According to a report in the English-language daily Bangkok Post, Thai Labor Minister Paitoon Kaewthong said the registration of migrant workers will be postponed until the end of March and that job fairs would be held for unemployed Thais.
The Thai authorities are currently cracking down on unregistered migrant workers in Mahachai, an industrial fishing port in Samut Sakhon Province, southwest of the Thai capital, Bangkok. The vast majority of the migrants in Mahachai are ethnic Mon from Burma.
According to a leading migrant workers’ rights advocate, hundreds of Burmese migrants in the area have gone into hiding while many others have been arrested.
Myo Thaw, a member of the Mahachai-based Labor Rights Promotion Network (LPN), said, “Many people don’t dare sleep in their apartments. They are sleeping rough in case of police raids.”
He said that migrants who get caught by the police generally have to pay bribes of between 2,000 and 4,000 baht (US $60—$120) to get released.
In Mahachai, there are some 70,000 legal migrant workers with registered documents, but there are more than 200,000 migrants who are illegal, according to data collected by LPN.
Krack Nai, a Mon worker in Mahachai, said that the Thai authorities raided a fish-processing factory on Thursday morning, arresting more than 50 workers and taking them away in a truck.
Sources in Mahachai said that the crackdown on migrants has intensified since Thai Prime Minister Abhisit Vejjajiva said on January 22 that Thailand would deport illegal migrants.
Some international human rights groups—including Human Rights Watch and Refugees International—have accused the Thai navy of beating ethnic Rohingya boat people who had entered Thailand with hopes of finding employment. The groups allege that the Thai navy towed the refugees’ boats back out to sea and left them no food and water. It was also alleged that the Thai navy took the engine out of a wooden boat carrying Rohingya refugees.
Burmese authorities also stand accused of abusing Rohingya refugees.
There are some 2 to 4 millions migrants in Thailand, mostly from Burma.

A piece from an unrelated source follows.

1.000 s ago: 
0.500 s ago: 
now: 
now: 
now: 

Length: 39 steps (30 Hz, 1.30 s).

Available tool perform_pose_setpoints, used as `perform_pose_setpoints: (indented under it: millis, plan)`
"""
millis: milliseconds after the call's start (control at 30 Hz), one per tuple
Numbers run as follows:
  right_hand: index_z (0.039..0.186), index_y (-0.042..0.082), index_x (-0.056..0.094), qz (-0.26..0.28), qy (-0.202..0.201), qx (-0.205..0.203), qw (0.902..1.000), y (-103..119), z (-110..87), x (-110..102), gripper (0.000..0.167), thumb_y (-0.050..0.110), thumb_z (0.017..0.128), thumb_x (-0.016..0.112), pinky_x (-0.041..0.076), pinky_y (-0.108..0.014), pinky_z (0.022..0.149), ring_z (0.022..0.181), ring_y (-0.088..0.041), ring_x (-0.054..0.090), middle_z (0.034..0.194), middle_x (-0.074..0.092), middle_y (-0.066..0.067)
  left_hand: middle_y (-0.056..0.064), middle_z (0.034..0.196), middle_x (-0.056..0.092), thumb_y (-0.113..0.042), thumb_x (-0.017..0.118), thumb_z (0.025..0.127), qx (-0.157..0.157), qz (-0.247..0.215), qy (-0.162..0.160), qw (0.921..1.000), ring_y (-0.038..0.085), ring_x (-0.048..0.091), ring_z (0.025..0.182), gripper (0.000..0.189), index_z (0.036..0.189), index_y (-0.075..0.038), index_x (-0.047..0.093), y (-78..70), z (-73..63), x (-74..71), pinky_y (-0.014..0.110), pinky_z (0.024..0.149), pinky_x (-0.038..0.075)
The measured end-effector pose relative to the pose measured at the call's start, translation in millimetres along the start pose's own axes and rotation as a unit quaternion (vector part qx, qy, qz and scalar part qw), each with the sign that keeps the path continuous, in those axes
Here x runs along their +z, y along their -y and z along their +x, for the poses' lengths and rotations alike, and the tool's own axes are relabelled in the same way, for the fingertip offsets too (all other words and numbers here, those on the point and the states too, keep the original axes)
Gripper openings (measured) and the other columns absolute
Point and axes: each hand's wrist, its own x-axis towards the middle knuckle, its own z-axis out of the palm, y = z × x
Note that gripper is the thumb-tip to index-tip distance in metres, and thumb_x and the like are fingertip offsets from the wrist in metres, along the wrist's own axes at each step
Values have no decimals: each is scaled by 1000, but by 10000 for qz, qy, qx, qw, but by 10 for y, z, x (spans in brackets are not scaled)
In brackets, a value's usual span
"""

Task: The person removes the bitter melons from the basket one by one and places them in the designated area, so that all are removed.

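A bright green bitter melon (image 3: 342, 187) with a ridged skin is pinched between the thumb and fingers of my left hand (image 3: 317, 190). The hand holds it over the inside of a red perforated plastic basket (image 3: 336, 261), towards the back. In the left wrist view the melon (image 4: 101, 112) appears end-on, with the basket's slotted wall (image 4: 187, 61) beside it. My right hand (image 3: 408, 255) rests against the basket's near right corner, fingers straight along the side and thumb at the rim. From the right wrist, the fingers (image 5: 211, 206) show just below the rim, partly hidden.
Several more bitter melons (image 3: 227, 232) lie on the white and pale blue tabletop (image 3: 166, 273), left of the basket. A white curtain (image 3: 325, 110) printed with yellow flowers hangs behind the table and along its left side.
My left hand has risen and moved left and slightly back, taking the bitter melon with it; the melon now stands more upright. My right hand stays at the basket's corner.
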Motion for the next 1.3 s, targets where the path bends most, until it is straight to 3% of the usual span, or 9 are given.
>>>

Many are waiting to register to renew their work permits.
Observers have said that Burmese migrants in Thailand will face hard times if, as expected, Thailand suffers from an economic slowdown.
However, many Burmese workers are expected to endure the hard times and feel confident they can continue to work in Thailand because many Thais refuse to do the poorly paid manual jobs that migrants are willing to undertake.